Given its vast size and increasing influence on the international stage, China has become something of a chief negotiator for developing countries when discussing climate change. A key issue for the developing countries has been technology transfer. They maintain that it is unrealistic to expect poor, developing nations to incur the high costs of becoming a low-carbon economy. Instead they argue that nations with low-carbon technology should essentially gift this technology to the developing nations, thus ensuring emissions are reduced. Objections have been voiced by developed countries over the impact this would have on the companies responsible for researching and developing said technologies, and the issue has become another sticking point. A possible way around this problem would be the encouragement of co-development of future low carbon technologies. South Korea and Japan are keen to export this ‘green technology’ to China through government-sponsored programmes, and such measures were met with enthusiasm at recent tri-nation talks. However this issue is likely to become contentious once negotiations officially resume at the end of the year.

A Green China?

China recently overtook the US as the world’s single largest emitter of GHG which has captured the world’s attention and added to its image problem as a nation that is not willing to be part of the solution to climate change. However,  less well known or talked about are the steps that China has taken, of its own initiative, to combat climate change. China insists its primary domestic objectives are to alleviate poverty and to ensure sustainable development, but this has not stopped it from placing climate change high its own domestic agenda. The eleventh ‘five year guideline’ for economic development initiatives for the years 2006-10 outlined numerous environmental measures. These included the reduction of energy consumption per unit of GDP by 20 per cent, 10 per cent reduction of major pollutants, and an increase in forest coverage.

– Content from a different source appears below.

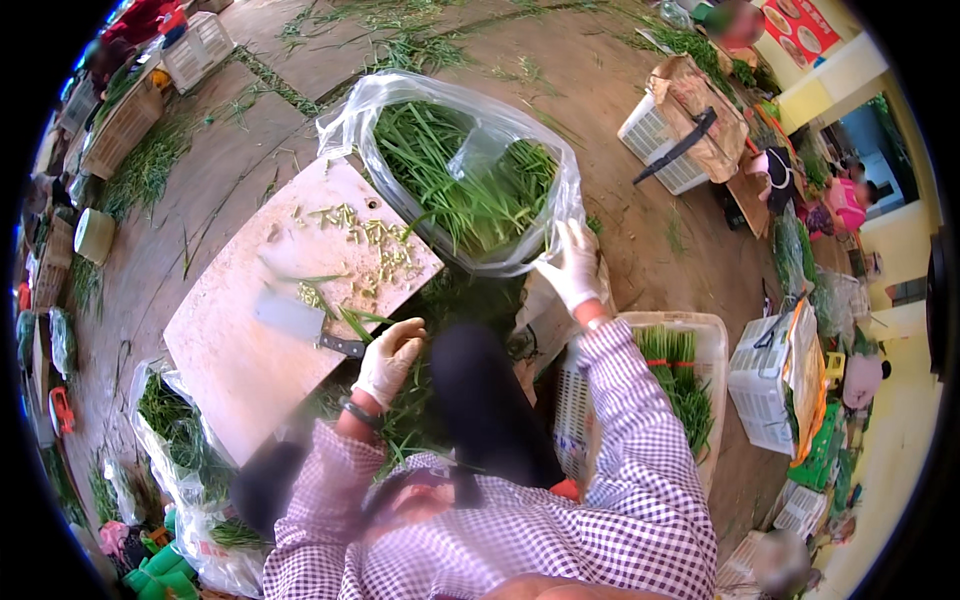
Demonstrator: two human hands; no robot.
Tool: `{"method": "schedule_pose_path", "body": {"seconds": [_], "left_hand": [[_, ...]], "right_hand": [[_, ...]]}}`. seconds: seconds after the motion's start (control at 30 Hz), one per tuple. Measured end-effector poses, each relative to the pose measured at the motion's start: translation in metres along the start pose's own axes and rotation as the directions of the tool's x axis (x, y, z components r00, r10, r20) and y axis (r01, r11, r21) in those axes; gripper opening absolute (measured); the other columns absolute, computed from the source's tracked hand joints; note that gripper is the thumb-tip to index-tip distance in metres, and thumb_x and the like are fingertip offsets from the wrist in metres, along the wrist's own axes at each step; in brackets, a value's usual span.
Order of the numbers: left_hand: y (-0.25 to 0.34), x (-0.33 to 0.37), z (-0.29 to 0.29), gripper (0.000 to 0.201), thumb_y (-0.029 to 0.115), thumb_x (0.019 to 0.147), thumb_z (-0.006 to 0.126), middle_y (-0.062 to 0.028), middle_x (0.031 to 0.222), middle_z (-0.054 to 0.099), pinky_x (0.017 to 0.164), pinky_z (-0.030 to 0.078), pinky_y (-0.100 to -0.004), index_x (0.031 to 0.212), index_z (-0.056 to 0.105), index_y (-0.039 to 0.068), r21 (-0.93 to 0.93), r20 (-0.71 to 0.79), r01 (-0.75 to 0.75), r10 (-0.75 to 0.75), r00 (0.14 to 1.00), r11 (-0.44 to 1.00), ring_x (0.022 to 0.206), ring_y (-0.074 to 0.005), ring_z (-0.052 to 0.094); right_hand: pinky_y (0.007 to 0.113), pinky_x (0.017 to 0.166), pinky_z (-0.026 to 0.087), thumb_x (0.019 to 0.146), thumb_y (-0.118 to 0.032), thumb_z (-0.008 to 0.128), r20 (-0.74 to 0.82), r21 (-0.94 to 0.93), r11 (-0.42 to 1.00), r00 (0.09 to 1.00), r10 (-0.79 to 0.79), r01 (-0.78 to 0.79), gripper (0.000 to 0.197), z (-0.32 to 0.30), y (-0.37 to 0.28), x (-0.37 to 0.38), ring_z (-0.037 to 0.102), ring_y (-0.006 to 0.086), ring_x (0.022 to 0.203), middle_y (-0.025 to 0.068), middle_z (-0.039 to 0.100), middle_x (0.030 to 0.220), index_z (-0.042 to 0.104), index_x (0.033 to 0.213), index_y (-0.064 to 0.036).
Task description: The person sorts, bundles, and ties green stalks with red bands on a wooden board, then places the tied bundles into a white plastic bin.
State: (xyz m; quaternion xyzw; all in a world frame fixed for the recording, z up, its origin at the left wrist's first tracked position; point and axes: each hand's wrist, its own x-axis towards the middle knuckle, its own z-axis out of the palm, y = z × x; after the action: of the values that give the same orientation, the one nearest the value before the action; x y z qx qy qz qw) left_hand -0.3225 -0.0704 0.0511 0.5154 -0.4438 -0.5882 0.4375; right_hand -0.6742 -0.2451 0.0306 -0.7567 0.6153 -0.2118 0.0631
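A clear plastic bag [345,112] stands ahead of me, full of long green leafy stalks [450,170]. My right hand [572,268], in a pale glove, pinches its near right rim between thumb and fingers. My left hand [388,362], gloved too, is closed with curled fingers beside the right edge of a large pale cutting board [240,340]. Whatever those fingers hold cannot be made out. Close to that hand, the dark handle of a cleaver [290,316] points toward me, its blade flat on the board. Short cut stalk ends [370,245] are scattered across the board's far right part.
Right of my knees, a white crate [715,390] holds bundled green stalks [672,350]. Another filled plastic bag [180,430] stands at the lower left. A crate with brown sacking [690,120] is far right. Loose greens [150,175] litter the floor; other people are around the edges.
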Motion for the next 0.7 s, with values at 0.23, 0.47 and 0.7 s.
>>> {"method": "schedule_pose_path", "body": {"seconds": [0.23,0.47,0.7], "left_hand": [[-0.009,0.047,0.026,0.044,0.022,0.095,0.064,-0.0084,0.112,0.067,0.09,0.049,-0.0264,0.131,0.055,-0.002,-0.163,0.012,0.067,-0.066,0.998,0.984,0.1,-0.0137,0.061],[-0.012,0.096,0.038,0.04,0.019,0.095,0.062,-0.009,0.108,0.067,0.089,0.05,-0.0279,0.127,0.058,-0.004,-0.103,0.015,0.031,-0.029,0.999,0.994,0.094,-0.0146,0.062],[-0.033,0.147,0.052,0.05,0.012,0.093,0.063,-0.0076,0.126,0.059,0.094,0.047,-0.029,0.139,0.048,0.001,-0.06,-0.099,-0.119,0.113,0.989,0.991,0.107,-0.015,0.057]], "right_hand": [[0.041,0.12,0.019,0.067,-0.069,0.075,0.351,-0.328,0.899,0.847,0.4,-0.288,0.129,0.093,-0.077,0.11,0.016,0.0331,0.149,0.0216,0.013,0.161,0.003,0.157,-0.0102],[0.045,0.098,0.047,0.066,-0.043,0.083,0.316,-0.333,0.897,0.862,0.397,-0.291,0.116,0.113,-0.074,0.125,0.054,0.0375,0.121,0.0225,0.045,0.138,0.015,0.154,-0.0094],[0.044,0.093,0.052,0.073,-0.026,0.078,0.263,-0.264,0.889,0.859,0.439,-0.374,0.08,0.139,-0.041,0.141,0.063,0.0389,0.107,0.0229,0.055,0.122,0.04,0.14,-0.0028]]}}
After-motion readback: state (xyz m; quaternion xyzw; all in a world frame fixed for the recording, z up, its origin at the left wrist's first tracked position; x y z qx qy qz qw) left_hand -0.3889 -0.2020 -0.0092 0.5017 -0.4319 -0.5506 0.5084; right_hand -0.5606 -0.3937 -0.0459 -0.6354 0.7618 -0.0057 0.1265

It is well publicised that China is heavily reliant on coal as the main source of energy in its power stations, and at present it is responsible for providing 70 per cent of China’s energy. As a result the Chinese have taken steps to increase the efficiency of their coal power stations in two key pieces of legislation in 2005 and 2007. The latter regards the construction of ‘ultra super-critical’ coal plants that would be able to achieve levels of efficiency of around 43 per cent, and comparable to the efficiency levels found in developed countries. The Chinese have also taken steps to take small and inefficient plants which mainly run on coal and oil offline.

The huge stimulus package was portioned out with this in mind, and some estimates suggest about 38 per cent of the package has been earmarked for ‘green’ projects and investments including the diversification of China’s energy provision to include wind and nuclear power. But of far greater concern to the average Chinese citizen is the pollution that they encounter on a day-to-day basis, be it air quality in Beijing or the local car or chemical plant poisoning water supplies. People are aware that an increase in GHG is an issue, but it is not a major priority to them, and so the Chinese government wants to keep pollution a domestic issue.

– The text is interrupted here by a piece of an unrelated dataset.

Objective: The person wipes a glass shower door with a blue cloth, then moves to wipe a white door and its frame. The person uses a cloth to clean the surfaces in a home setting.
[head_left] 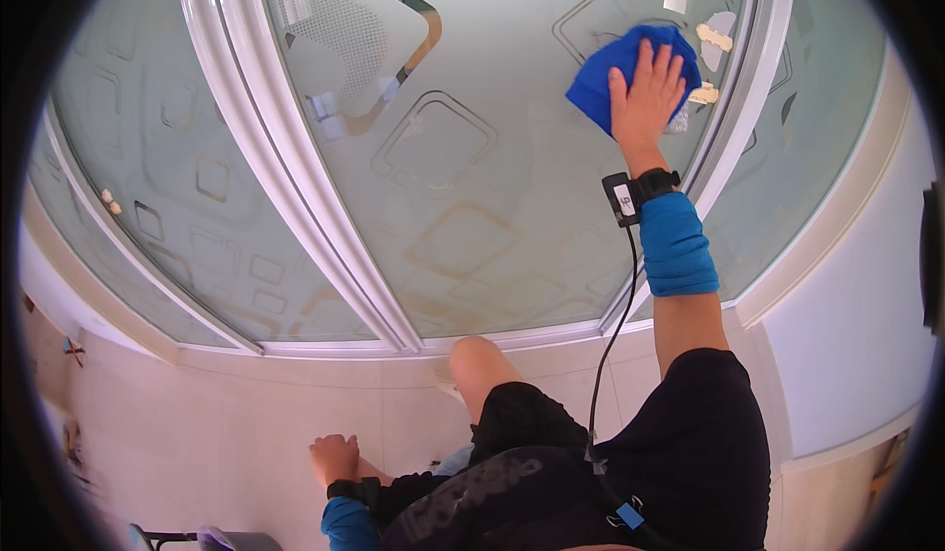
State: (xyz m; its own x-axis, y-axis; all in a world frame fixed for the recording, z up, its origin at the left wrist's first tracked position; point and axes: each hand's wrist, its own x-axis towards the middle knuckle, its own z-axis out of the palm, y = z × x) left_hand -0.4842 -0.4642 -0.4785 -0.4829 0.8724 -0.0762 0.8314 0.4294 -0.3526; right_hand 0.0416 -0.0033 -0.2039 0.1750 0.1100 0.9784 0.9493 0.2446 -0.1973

One major lure for China to accept a move towards binding emissions cuts is the potential for expansion of its already significant battery and electric car industry. The huge numbers of migrant labourers in China has allowed manufacturers to undercut their Japanese competitors in the field of battery production. If new measures are introduced by a deal in Copenhagen, then the electric car is sure to become an attractive approach to meeting emissions targets and China will be in prime position to benefit from this change in consumer tastes.

As the talks approach, the world will no doubt be holding its breath for a new treaty on climate change that is workable, fair, and most of all, binding. Failure to deliver will be seen as a huge breakdown in the fight against global warming. The weight of importance being placed on China in these negotiations is finally giving it the recognition it has long craved. But it remains to be seen is whether China can handle the responsibility of being an influential international power by accepting limits to its own growth.